▶ [Work to be completed] Each of the lines below must be restated exactly.

▶ [Data below]
►
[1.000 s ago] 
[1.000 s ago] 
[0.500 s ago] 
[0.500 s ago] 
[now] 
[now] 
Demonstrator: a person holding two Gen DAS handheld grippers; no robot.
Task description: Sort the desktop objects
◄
▶ [Written response]
[1.000 s ago] 
[1.000 s ago] 
[0.500 s ago] 
[0.500 s ago] 
[now] 
[now] 
Demonstrator: a person holding two Gen DAS handheld grippers; no robot.
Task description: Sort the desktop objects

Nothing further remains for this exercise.